Oito pessoas que os promotores dos EUA dizem ter ligações com a Antifa foram condenadas a 450 anos de prisão por seu papel em tumultos fora de um centro de detenção de imigração no Texas.
Um ex-reservista da Marinha dos EUA foi condenado a 100 anos de prisão pela tentativa de homicídio de um policial. Outros receberam penas que variam de 30 a 70 anos, segundo o Departamento de Justiça.
No ano passado, o presidente Donald Trump designou a Antifa – abreviação de antifascista – uma “organização terrorista doméstica”.
Um juiz dos EUA qualificou as suas ações de 4 de julho de “ataque à democracia”, enquanto as suas famílias condenaram as suas sentenças.
O procurador-geral em exercício dos EUA, Todd Branch, condenou o extremismo violento em um comunicado, dizendo: “A sentença de hoje deixa claro que os terroristas da Antifa que atacarem as autoridades policiais e instalações federais enfrentarão uma justiça rápida e intransigente”.
O Departamento de Justiça dos EUA (DOJ) disse que durante o feriado do Dia da Independência do verão passado, agentes da Antifa Cell do Norte do Texas começaram a atirar e lançar fogos de artifício nas instalações em Prairieland, ao sul de Dallas, e a vandalizar veículos e guaritas nas instalações.

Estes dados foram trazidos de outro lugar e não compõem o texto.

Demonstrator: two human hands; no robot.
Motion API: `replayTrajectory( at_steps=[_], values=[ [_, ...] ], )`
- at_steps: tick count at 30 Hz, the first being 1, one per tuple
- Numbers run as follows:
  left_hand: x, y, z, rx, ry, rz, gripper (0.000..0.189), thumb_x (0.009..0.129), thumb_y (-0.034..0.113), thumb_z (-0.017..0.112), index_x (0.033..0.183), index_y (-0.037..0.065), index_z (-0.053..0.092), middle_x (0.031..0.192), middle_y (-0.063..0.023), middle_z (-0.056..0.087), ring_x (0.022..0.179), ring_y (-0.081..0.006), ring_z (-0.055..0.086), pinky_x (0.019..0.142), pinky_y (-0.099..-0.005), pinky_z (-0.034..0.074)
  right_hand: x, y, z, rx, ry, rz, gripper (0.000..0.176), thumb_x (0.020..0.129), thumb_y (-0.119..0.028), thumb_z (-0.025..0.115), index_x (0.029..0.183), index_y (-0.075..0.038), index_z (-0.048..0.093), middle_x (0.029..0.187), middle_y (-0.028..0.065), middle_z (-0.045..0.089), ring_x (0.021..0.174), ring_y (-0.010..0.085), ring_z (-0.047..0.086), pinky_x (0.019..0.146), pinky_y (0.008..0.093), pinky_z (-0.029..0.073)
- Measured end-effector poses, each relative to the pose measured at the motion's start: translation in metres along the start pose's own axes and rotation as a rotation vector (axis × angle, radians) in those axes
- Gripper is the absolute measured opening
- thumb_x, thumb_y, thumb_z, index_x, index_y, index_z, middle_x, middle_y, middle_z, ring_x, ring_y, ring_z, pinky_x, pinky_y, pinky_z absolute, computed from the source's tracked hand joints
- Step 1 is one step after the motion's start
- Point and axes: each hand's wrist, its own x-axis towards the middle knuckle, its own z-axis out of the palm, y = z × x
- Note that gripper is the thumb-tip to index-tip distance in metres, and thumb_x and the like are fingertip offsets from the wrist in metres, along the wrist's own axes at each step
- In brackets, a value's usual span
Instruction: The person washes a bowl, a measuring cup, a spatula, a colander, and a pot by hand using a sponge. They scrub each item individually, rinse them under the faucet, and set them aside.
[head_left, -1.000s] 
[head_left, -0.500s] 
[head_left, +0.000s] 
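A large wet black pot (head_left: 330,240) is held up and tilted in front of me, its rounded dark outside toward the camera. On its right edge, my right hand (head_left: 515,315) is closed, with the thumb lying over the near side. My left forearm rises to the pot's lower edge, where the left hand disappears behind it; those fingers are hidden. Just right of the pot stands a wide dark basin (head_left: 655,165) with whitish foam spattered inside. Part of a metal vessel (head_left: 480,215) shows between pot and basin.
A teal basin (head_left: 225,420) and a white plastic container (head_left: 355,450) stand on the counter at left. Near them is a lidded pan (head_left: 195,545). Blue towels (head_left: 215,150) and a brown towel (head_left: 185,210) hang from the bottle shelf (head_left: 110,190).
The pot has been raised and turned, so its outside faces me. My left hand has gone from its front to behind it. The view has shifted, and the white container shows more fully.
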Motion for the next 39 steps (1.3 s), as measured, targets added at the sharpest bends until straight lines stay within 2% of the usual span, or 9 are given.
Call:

Os oito foram condenados por uma série de crimes, incluindo tumultos, uso de armas e explosivos, fornecimento de apoio material a terroristas e perversão do curso da justiça.
O suposto líder do grupo, Benjamin Hanil Song, foi condenado a 100 anos de prisão. Ele pode pegar pelo menos 20 anos de prisão, de acordo com o Departamento de Justiça.
Song disse em comunicado por escrito na terça-feira que atirou porque acreditava que a polícia estava se preparando para atirar em um manifestante, de acordo com vários meios de comunicação e grupos de defesa dos réus.
Sua mãe, Hope Song, contestou a alegação de que ele atirou na polícia e disse que não tinha intenção de machucar ninguém, informou a Associated Press.